## What to work on
Within the material below, how many lines carry the word "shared"? State only the number.

## Dataset section
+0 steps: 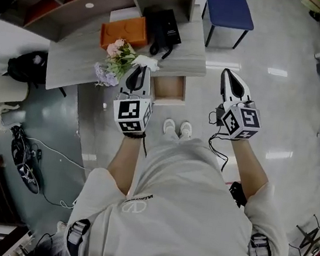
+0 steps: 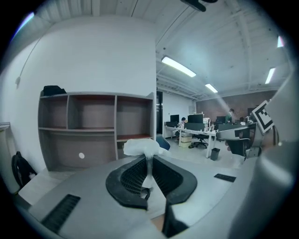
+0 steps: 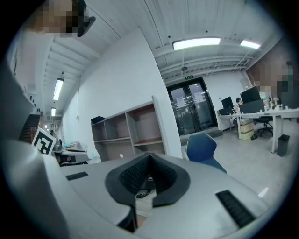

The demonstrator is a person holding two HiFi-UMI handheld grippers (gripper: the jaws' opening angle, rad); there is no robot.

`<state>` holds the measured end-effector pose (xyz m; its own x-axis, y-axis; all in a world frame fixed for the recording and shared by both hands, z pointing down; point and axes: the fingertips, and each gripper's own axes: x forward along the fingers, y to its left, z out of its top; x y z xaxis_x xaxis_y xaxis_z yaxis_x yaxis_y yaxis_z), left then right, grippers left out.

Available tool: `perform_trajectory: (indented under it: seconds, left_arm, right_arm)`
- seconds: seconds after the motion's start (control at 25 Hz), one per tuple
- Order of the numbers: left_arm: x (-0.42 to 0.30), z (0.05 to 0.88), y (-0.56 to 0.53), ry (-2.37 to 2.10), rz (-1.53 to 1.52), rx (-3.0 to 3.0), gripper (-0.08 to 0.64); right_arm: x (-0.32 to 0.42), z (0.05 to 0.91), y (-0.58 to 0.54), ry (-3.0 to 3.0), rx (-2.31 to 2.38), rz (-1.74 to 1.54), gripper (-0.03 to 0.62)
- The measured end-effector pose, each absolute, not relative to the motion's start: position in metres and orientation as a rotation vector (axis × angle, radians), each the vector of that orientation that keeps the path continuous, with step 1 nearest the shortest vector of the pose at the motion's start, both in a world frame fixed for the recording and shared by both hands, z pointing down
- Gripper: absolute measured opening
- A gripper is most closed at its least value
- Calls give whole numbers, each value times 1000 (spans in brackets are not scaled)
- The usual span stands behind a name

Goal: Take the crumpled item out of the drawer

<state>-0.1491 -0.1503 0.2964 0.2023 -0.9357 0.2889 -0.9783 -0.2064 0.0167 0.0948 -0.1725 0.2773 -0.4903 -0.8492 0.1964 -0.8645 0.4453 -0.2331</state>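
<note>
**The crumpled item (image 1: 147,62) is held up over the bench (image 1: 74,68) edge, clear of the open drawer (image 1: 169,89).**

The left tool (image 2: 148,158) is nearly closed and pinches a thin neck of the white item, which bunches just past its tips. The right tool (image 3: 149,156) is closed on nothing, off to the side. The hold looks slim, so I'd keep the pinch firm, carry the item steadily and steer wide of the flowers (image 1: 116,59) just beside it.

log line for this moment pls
left gripper: shut on crumpled white item, out of drawer | right gripper: shut, empty | drawer: open
</note>
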Motion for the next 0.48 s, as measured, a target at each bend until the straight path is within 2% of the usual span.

## Exercise solution
2